**Activity**
Below, some lines carry pictures; leave those pictures out and retype exactly the lines from the one with "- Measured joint" through the one with "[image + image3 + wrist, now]".

**Input for this task**
★ ★ ★ ★ ★
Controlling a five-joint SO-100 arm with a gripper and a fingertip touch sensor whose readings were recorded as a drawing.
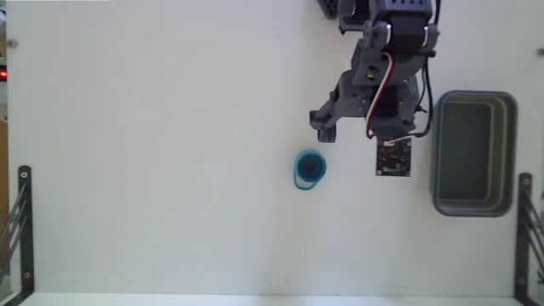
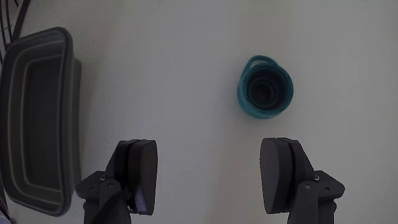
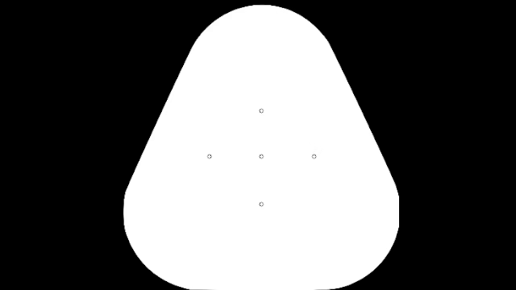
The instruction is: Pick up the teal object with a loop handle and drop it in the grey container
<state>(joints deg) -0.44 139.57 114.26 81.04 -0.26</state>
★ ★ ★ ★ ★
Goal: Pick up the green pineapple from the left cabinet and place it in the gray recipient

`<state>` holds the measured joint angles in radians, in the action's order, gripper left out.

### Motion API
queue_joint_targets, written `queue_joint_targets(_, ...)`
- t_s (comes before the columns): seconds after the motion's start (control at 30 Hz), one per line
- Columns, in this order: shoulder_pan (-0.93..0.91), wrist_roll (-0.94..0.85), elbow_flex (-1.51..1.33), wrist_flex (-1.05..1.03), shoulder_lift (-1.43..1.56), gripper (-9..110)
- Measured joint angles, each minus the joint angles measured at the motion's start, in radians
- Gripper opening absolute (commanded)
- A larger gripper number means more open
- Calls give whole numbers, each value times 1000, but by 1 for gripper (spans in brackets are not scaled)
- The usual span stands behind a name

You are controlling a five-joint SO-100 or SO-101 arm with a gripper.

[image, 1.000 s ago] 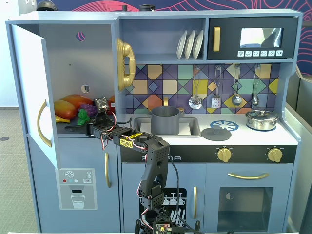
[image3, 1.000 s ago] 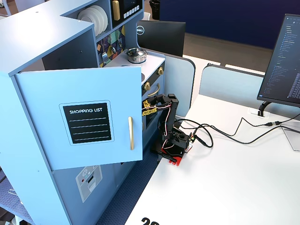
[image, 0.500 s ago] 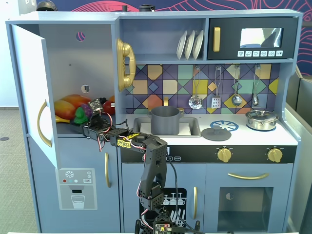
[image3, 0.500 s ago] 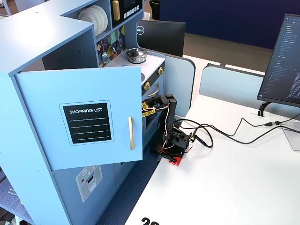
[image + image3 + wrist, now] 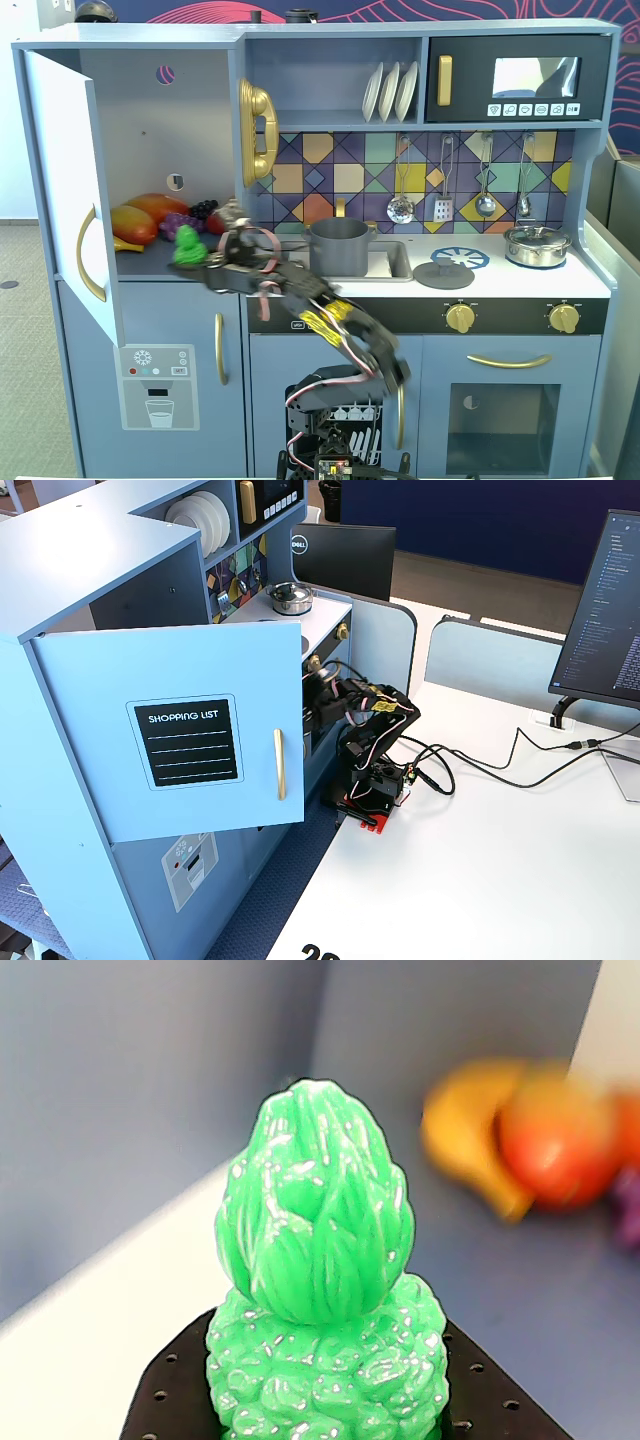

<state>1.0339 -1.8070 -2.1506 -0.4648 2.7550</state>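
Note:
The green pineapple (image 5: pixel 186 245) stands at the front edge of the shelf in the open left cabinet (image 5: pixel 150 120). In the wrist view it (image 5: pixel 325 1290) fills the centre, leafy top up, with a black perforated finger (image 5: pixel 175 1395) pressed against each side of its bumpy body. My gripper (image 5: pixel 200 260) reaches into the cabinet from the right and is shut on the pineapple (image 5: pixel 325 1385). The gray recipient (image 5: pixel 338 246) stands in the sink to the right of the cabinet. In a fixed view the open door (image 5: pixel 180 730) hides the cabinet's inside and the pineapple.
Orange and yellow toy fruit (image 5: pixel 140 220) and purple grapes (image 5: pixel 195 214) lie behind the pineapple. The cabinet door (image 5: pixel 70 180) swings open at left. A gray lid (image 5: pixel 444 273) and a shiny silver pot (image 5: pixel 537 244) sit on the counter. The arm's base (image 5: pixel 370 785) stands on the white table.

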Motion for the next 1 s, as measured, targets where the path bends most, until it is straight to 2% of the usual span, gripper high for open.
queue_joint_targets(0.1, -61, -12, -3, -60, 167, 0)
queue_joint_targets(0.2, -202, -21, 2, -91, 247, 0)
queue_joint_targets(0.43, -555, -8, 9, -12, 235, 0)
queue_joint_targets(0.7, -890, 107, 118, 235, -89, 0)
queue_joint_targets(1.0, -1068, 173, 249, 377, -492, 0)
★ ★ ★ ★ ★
**Answer section**
- Measured joint angles, each minus the joint angles measured at the motion's start, in radians
- Gripper opening absolute (commanded)
- A larger gripper number means more open
- Calls give whole numbers, each value times 1000, but by 1 for gripper (spans in brackets are not scaled)
- The usual span stands behind a name

You are controlling a five-joint SO-100 or SO-101 arm with a gripper.

[image, 1.000 s ago] 
[image3, 1.000 s ago] 
[image, 0.500 s ago] 
[image3, 0.500 s ago] 
[image + image3 + wrist, now] 

The answer requires no further additions.